### WHAT YOU WILL DO:
From the material below, copy exactly the lines beginning with the one that contains "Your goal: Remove" and ending with the one that contains "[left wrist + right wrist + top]"; the pictures stay out.

### DATASET CONTENT:

╔══

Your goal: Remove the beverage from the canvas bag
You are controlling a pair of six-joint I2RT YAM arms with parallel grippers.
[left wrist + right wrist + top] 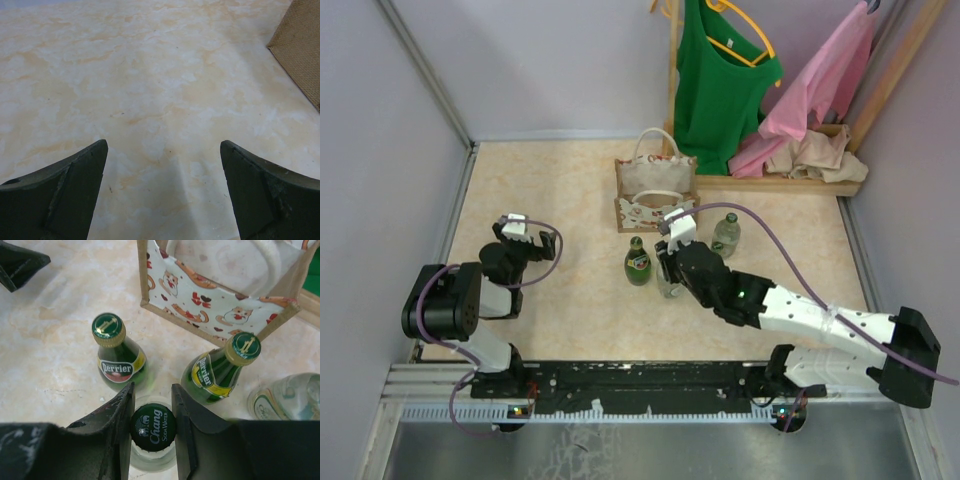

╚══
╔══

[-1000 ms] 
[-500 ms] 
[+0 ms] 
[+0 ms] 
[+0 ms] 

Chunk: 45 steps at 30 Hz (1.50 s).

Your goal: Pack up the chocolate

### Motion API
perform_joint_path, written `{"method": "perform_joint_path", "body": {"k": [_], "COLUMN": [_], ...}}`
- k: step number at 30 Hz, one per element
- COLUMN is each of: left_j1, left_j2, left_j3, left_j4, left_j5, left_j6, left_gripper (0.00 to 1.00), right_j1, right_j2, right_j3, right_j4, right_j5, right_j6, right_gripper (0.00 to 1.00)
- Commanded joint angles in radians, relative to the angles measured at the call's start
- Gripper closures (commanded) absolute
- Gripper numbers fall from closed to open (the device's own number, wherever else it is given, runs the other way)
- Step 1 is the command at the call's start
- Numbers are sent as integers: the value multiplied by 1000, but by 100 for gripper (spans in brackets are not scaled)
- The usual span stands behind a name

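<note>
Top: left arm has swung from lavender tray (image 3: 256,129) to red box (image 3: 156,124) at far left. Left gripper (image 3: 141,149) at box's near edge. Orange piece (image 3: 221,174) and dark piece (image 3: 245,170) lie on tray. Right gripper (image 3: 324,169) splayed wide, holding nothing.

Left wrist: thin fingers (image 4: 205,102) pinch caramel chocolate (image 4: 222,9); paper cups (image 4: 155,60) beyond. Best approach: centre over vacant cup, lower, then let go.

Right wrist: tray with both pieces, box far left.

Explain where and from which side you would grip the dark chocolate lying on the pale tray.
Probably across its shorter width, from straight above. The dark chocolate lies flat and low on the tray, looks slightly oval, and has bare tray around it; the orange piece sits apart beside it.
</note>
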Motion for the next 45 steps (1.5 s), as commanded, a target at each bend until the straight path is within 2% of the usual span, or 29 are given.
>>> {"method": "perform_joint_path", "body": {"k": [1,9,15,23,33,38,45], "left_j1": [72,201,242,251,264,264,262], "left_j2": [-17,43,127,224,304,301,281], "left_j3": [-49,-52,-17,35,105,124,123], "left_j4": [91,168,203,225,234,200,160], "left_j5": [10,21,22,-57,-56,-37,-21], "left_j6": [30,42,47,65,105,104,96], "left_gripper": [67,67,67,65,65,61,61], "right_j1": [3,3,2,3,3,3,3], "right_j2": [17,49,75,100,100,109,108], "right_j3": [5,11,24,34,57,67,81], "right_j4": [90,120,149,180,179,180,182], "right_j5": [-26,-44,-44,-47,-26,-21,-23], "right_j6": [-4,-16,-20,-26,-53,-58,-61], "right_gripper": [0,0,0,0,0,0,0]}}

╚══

### WRITTEN REPLY:
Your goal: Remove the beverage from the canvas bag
You are controlling a pair of six-joint I2RT YAM arms with parallel grippers.
[left wrist + right wrist + top] 

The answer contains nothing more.